Он стоял над обрывом, подавшись вперед. Аскетичный рот стал мягким, робкая, блуждающая улыбка была на лице. Глаза смотрели вдаль, и весь он казался каким-то легким, стремительным, готовым воспарить над этой бедной, дорогой землей.
«Вот так и на крест идут такие, — снова подумал я. — Красивую голову под поганый, грязный топор…»
И действительно, какая-то жажда жизни и готовность к самопожертвованию были в этом красивом лице, в тонких, предки-поэты сказали б «лилейных», руках, в стройной красивой шее, твердых карих глазах с длинными ресницами, но с металлическим блеском в глубине.
— Ах, земля моя! — вздохнул он. — Дорогая моя, единственная! Как же ты неласкова к тем осинкам, что впереди всех выбегают на поле, на свет. Первыми засыплет их снегом зима, сломает ветер. Не торопись, глупенькая… Но где там! Она не может.

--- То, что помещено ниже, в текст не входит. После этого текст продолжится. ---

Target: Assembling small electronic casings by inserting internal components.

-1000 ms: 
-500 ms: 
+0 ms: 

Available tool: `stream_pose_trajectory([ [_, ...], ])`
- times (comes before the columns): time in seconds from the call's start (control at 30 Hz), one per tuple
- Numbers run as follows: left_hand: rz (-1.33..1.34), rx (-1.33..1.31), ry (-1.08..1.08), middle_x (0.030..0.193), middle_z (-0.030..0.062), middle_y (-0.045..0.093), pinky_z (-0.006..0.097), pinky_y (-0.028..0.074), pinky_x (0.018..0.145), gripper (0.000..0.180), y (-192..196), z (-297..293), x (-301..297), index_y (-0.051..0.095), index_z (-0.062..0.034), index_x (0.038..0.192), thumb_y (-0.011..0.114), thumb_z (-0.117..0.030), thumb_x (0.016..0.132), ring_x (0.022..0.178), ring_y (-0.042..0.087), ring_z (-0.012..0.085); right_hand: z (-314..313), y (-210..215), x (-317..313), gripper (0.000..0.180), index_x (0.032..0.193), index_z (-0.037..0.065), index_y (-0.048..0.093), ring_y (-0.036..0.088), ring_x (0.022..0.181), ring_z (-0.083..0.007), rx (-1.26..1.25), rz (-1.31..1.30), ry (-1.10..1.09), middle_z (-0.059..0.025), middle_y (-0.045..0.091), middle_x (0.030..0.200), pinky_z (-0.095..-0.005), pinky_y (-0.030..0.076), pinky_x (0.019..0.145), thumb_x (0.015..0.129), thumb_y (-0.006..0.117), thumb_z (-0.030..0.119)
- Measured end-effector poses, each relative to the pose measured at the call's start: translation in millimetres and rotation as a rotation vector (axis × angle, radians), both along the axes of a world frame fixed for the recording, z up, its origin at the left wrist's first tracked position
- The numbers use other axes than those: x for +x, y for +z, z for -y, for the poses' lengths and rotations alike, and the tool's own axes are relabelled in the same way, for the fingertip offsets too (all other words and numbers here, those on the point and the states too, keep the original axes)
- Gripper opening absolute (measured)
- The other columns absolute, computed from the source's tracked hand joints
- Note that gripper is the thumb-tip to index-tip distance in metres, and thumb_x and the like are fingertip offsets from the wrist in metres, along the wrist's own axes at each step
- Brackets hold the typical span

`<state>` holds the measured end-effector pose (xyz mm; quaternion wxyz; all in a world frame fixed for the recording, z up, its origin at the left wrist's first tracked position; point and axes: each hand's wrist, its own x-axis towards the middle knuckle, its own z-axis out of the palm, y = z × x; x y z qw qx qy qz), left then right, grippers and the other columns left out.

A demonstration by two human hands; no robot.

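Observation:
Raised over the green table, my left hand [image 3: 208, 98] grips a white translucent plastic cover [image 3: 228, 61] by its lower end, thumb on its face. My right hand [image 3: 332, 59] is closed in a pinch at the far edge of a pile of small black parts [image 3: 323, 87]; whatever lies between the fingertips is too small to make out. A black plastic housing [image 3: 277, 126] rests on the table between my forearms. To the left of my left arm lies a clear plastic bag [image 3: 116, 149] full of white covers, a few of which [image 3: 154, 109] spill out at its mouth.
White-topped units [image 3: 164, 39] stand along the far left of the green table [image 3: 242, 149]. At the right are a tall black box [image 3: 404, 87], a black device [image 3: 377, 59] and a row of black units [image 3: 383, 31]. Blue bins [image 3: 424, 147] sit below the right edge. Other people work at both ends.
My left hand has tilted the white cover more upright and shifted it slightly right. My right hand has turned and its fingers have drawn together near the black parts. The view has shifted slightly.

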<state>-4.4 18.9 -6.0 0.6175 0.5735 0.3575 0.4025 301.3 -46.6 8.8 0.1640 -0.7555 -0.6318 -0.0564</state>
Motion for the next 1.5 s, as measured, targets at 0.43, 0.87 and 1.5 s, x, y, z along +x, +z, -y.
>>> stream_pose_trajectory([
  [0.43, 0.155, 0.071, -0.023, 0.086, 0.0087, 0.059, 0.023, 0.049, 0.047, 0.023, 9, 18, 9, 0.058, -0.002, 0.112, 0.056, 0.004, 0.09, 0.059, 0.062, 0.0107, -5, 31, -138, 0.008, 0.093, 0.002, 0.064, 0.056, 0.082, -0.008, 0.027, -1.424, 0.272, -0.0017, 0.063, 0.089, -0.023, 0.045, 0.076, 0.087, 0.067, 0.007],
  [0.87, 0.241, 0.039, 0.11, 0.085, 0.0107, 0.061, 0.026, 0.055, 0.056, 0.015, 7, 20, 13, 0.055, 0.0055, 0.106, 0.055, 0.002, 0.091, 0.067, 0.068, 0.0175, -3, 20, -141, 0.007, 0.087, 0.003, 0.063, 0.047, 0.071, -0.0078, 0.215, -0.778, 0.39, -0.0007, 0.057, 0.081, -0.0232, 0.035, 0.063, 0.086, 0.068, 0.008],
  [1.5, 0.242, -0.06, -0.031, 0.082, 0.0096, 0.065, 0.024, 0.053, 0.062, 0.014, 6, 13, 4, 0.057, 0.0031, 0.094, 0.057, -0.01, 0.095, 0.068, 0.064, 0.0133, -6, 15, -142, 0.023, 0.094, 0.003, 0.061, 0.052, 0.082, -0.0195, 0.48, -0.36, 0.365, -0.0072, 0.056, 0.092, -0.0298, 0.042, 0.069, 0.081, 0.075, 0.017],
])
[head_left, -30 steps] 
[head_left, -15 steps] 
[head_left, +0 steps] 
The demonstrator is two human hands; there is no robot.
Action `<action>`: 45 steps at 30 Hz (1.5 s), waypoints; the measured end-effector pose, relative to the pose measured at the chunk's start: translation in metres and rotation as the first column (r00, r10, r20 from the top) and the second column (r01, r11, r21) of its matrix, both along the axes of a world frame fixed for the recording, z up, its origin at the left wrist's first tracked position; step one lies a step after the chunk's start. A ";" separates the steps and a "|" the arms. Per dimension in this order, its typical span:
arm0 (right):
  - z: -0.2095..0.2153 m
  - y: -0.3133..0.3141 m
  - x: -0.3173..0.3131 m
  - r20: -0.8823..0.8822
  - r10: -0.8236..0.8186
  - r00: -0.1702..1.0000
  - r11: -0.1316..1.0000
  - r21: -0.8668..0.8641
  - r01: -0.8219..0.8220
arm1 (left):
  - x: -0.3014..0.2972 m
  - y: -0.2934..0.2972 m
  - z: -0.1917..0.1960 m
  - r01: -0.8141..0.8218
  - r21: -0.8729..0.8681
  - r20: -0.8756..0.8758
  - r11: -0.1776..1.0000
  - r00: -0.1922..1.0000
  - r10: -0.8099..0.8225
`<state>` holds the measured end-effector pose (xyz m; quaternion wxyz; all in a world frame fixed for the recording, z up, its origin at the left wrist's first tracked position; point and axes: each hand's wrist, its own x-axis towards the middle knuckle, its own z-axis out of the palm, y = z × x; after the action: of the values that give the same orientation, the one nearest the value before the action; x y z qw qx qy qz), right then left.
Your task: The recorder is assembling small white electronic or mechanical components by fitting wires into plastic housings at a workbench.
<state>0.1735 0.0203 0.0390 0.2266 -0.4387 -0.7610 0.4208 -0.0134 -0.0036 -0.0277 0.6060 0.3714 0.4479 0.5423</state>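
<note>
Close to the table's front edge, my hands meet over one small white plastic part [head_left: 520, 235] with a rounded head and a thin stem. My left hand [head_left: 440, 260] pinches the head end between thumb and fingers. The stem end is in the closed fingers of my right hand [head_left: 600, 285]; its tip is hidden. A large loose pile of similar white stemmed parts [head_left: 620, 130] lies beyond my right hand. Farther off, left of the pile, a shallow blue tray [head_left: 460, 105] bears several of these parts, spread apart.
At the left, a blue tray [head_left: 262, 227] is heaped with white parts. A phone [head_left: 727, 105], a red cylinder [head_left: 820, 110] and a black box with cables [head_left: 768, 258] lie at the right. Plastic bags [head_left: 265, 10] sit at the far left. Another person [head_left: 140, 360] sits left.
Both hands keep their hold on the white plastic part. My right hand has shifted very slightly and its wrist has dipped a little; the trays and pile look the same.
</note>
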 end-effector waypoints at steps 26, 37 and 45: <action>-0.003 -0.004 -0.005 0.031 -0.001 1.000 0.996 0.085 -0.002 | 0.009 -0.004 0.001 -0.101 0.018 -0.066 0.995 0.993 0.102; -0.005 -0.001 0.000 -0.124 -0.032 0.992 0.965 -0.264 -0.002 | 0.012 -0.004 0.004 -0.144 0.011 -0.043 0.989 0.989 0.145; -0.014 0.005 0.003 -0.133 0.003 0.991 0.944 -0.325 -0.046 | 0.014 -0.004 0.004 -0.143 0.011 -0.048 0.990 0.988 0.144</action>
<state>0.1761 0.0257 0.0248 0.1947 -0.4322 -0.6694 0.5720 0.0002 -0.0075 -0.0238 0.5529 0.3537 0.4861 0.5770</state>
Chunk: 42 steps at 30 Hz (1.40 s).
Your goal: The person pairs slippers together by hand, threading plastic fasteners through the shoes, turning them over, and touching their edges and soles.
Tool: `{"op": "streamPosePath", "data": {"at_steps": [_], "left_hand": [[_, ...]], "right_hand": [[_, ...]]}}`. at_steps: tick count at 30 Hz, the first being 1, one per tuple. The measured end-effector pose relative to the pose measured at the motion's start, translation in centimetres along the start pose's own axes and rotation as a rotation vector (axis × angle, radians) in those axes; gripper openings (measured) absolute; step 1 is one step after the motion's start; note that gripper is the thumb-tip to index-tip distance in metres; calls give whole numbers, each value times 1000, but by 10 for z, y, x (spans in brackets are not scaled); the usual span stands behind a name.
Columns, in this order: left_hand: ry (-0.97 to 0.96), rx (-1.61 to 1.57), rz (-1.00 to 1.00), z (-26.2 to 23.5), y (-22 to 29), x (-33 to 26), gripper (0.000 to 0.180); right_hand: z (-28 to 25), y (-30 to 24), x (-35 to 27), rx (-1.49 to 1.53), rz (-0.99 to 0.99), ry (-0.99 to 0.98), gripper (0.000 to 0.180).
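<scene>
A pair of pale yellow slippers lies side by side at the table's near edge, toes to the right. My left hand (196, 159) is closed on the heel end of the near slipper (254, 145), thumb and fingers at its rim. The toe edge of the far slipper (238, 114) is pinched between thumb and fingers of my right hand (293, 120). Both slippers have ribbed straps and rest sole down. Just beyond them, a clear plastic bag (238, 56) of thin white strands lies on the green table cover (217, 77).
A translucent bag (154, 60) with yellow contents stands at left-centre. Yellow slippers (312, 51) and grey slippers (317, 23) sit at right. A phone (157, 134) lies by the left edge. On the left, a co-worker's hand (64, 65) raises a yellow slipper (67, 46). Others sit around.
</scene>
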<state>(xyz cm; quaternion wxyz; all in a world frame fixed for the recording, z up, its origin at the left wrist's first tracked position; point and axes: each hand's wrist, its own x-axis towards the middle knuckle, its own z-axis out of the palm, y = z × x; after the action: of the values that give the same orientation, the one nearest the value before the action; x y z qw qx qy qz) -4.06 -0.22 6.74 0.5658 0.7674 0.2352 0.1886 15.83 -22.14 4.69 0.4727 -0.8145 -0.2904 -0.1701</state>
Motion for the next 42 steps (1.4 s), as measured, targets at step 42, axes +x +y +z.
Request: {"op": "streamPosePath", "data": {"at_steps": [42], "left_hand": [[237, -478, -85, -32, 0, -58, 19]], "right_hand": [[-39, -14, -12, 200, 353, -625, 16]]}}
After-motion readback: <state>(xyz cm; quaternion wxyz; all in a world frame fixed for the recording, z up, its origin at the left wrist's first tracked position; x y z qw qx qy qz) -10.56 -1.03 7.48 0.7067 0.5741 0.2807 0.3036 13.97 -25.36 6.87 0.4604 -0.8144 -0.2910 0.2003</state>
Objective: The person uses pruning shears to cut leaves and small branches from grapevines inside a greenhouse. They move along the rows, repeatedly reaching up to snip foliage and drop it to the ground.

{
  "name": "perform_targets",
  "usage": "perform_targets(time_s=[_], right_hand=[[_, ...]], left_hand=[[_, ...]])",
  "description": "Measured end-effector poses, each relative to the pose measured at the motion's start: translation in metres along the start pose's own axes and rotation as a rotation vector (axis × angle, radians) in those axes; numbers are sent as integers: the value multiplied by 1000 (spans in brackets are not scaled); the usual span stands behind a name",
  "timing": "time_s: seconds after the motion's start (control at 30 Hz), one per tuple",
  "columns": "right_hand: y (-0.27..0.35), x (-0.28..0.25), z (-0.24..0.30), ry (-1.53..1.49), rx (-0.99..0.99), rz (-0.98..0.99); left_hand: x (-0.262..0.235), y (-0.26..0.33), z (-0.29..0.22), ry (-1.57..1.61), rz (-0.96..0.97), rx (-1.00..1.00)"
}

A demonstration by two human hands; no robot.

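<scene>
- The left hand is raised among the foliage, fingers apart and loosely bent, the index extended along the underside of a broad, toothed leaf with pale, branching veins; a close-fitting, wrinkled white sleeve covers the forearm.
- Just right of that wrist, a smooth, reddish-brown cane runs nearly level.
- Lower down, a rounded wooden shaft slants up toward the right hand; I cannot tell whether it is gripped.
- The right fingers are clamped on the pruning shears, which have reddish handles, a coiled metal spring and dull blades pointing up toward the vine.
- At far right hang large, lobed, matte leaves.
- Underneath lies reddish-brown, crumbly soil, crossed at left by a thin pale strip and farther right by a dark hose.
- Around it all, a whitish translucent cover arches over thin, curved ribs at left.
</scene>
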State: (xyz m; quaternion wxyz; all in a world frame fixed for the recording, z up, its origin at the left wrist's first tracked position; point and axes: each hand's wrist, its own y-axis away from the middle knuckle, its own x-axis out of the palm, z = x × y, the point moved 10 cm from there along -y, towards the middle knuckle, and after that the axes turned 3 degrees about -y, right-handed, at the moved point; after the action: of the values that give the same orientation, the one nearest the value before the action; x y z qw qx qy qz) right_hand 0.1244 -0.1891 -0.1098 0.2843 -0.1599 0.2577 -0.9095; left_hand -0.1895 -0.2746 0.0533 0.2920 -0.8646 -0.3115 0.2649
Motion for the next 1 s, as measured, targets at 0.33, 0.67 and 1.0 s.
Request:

Я положил ему руку на плечо, но быстро снял ее. Я понял, что он совсем не такой, как я, что сейчас это человек, который парит над землей, которого здесь нет. Он даже не стесняется высоких слов, которых мужчины обычно избегают.
— Помните, Белорецкий, ваше предисловие к «Беларуским песням, балладам и легендам»? Я помню: «Горько стало моему белорусскому сердцу, когда увидел я такое забвение наших лучших, золотых наших слов и дел». Чудесные слова! Только за них вам простят все грехи. А что же говорить, когда не только мое белорусское, когда мое человеческое сердце болит от заброшенности нашей и общей, страданий, бессильных слез несчастных наших матерей. Нельзя, нельзя так жить, дорогой Белорецкий. Человек добр, а его превращают в животное. Никто, никто не желает дать ему возможность быть человеком. Видимо, нельзя просто крикнуть: «Обнимитесь, люди!» И вот идут люди, на дыбу идут. Не ради славы, а ради того, чтобы убить терзания совести — как иногда идет человек, не зная дороги, в пущу спасать друга, потому что стыдно, стыдно стоять. Идут, плутают, гибнут. Знают только то, что не таким должен быть человек, что нельзя обещать ему райский клевер, что счастье ему нужно под этими вот задымленными потолками. И они мужественнее Христа: они знают, что не воскреснут после распятия. Лишь вороны будут летать над ними да плакать женщины. И, главное, их святые матери.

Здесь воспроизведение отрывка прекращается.